- EXERCISE BRIEF -
From the data below, retype exactly the lines starting with the one that contains "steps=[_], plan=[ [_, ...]" and ending with the one that contains "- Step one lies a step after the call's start", both included.

++++++++

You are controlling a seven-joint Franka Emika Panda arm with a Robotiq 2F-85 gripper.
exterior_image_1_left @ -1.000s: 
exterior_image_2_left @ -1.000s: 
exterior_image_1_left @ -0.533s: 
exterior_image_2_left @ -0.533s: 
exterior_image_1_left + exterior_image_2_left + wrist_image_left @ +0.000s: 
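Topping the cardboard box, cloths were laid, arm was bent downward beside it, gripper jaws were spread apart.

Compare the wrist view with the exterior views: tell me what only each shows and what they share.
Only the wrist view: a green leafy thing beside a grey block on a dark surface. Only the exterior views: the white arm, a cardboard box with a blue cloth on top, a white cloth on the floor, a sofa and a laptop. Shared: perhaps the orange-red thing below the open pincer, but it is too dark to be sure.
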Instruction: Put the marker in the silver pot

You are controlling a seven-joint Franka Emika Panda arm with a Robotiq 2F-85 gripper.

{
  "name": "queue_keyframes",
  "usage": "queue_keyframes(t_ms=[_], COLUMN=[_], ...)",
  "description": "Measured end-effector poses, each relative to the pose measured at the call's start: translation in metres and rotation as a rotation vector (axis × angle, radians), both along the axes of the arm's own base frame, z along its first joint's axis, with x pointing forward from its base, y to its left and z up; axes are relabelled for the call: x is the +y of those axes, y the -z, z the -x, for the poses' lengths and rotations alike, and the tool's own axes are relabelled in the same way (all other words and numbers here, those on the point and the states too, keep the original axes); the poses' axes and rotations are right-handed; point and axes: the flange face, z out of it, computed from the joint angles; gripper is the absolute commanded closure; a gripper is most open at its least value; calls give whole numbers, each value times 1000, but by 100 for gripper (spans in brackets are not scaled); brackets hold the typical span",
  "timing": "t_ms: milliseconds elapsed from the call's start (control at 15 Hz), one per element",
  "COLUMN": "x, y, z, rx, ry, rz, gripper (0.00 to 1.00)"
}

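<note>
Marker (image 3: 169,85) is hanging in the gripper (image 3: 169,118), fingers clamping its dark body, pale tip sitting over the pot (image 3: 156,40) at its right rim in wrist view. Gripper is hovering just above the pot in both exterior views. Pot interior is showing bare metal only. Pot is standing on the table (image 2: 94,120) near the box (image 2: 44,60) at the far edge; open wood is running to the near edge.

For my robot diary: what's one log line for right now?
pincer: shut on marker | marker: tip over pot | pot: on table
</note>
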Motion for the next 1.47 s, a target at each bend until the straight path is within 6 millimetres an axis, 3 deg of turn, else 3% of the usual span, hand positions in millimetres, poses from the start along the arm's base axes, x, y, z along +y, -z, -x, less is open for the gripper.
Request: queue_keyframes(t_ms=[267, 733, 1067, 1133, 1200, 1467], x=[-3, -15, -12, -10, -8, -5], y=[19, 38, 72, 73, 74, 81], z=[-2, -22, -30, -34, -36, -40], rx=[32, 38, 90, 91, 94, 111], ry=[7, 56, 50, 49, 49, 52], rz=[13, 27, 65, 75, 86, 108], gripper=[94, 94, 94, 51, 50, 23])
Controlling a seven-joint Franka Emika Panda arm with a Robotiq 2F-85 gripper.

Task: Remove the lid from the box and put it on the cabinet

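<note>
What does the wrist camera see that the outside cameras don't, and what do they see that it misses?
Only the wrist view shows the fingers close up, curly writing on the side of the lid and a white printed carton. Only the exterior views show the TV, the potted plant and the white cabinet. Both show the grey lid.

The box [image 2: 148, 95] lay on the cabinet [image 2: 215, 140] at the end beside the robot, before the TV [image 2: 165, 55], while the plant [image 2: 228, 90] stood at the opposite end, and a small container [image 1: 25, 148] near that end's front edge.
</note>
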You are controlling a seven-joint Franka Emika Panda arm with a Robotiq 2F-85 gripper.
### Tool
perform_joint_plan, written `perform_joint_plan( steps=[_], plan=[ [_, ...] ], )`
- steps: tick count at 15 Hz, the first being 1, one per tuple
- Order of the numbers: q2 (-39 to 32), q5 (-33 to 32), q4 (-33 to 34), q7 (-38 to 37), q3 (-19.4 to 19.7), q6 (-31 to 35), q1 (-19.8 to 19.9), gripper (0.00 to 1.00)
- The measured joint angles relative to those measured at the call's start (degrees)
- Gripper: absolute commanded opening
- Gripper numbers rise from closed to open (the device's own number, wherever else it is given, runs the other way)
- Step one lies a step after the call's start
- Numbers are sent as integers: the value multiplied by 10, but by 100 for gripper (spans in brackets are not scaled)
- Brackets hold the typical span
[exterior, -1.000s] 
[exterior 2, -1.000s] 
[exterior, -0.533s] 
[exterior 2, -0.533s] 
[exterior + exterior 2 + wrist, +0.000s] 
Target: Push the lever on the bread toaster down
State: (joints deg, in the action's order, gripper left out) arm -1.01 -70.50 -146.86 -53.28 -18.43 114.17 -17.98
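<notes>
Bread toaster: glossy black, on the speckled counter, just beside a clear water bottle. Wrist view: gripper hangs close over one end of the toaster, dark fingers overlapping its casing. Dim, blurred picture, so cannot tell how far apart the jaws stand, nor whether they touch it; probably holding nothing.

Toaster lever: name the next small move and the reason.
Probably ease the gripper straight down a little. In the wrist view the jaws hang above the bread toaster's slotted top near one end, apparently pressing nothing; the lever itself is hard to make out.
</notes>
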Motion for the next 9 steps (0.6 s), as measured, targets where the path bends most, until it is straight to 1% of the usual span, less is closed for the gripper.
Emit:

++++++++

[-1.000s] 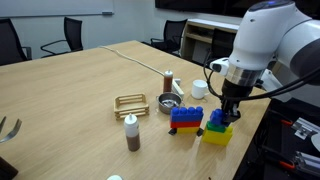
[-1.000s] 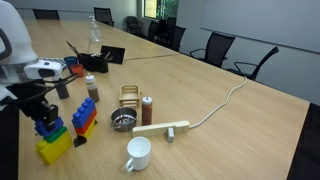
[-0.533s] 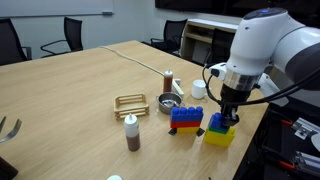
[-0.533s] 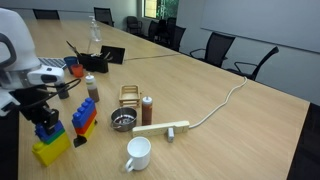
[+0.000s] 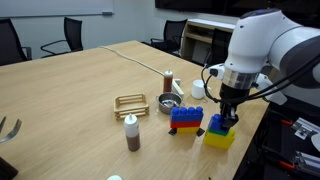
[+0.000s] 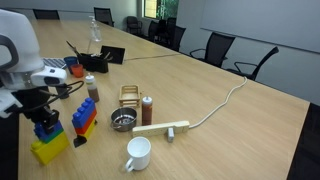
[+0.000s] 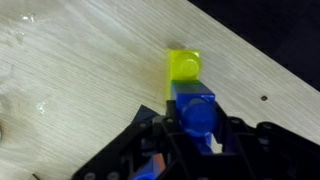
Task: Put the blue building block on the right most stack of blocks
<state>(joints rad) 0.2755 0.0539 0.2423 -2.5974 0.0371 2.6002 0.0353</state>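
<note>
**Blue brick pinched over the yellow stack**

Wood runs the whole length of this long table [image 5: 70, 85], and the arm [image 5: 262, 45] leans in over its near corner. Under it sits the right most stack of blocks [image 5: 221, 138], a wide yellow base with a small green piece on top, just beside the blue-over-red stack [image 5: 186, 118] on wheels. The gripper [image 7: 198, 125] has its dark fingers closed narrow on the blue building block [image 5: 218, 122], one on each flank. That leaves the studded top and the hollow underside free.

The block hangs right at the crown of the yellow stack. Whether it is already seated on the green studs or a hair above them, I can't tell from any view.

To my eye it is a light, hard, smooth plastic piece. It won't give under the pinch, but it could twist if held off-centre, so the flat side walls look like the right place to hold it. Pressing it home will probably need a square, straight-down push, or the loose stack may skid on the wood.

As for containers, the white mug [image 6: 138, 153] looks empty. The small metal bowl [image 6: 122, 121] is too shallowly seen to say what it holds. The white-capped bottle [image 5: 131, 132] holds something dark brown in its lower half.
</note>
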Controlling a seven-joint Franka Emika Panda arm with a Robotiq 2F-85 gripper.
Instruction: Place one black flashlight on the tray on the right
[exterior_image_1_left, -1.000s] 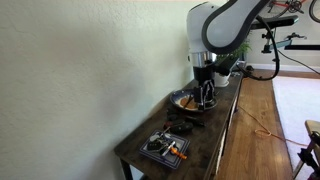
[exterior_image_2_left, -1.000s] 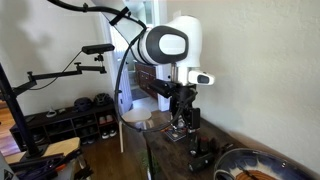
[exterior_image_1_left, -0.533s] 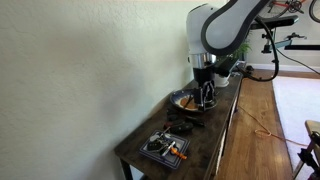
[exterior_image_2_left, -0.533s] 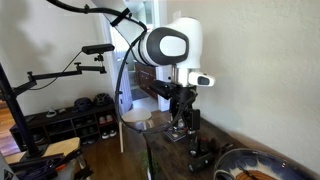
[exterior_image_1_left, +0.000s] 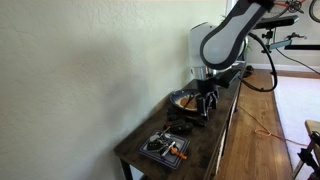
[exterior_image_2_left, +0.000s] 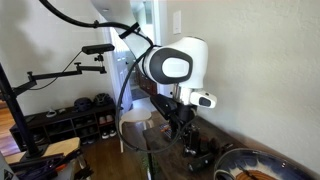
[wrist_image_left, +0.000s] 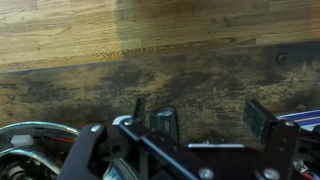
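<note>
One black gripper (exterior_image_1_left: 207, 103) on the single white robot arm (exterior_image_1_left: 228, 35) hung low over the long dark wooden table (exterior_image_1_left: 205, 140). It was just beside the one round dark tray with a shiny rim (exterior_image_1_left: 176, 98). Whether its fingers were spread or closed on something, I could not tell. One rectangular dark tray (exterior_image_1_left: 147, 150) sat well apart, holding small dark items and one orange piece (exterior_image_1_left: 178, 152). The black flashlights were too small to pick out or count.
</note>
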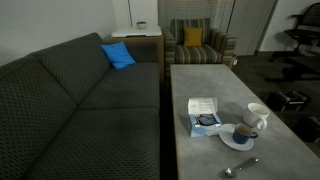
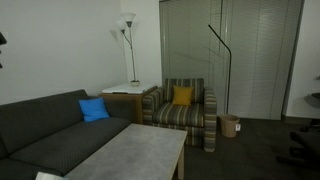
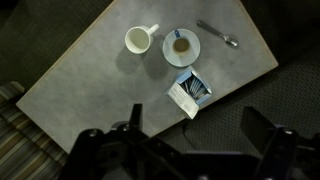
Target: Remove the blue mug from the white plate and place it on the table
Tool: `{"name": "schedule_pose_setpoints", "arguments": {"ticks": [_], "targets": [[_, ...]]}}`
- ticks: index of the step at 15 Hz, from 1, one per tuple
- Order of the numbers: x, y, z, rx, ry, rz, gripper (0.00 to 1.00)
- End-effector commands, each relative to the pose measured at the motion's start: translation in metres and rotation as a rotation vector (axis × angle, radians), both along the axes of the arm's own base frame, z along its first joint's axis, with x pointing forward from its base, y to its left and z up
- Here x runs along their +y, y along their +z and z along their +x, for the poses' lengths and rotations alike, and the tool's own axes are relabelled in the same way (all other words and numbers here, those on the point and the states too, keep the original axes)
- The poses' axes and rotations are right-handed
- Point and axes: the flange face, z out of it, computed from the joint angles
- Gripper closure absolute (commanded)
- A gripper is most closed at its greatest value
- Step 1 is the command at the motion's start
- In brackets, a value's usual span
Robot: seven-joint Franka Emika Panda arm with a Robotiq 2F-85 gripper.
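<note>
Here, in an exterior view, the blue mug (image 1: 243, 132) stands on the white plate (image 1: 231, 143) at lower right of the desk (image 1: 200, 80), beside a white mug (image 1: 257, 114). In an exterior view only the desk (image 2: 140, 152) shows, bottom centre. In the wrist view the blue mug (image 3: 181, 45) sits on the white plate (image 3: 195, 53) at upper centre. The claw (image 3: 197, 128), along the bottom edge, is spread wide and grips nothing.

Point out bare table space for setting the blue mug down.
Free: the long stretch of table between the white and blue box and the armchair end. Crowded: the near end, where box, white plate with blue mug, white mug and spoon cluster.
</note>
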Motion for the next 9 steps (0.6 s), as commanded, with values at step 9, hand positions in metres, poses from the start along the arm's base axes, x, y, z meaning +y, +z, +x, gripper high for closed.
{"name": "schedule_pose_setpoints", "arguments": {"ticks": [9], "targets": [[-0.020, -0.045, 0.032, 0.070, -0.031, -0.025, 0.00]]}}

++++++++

- REPLY -
perform_joint_plan, written `perform_joint_plan( steps=[_], plan=[ [_, ...] ], )`
- steps: tick count at 15 Hz, the first being 1, one per tuple
- Order of the numbers: q2 (-39 to 32), q5 (-33 to 32), q4 (-33 to 34), q7 (-38 to 37), q3 (-19.4 to 19.7), q6 (-31 to 35), q1 (-19.8 to 19.9), gripper (0.00 to 1.00)
- The measured joint angles relative to those measured at the call's start (degrees)
- Gripper: absolute commanded opening
- Gripper numbers rise from closed to open (the device's own number, wherever else it is given, runs the other way)
- Step one lies a step after the call's start

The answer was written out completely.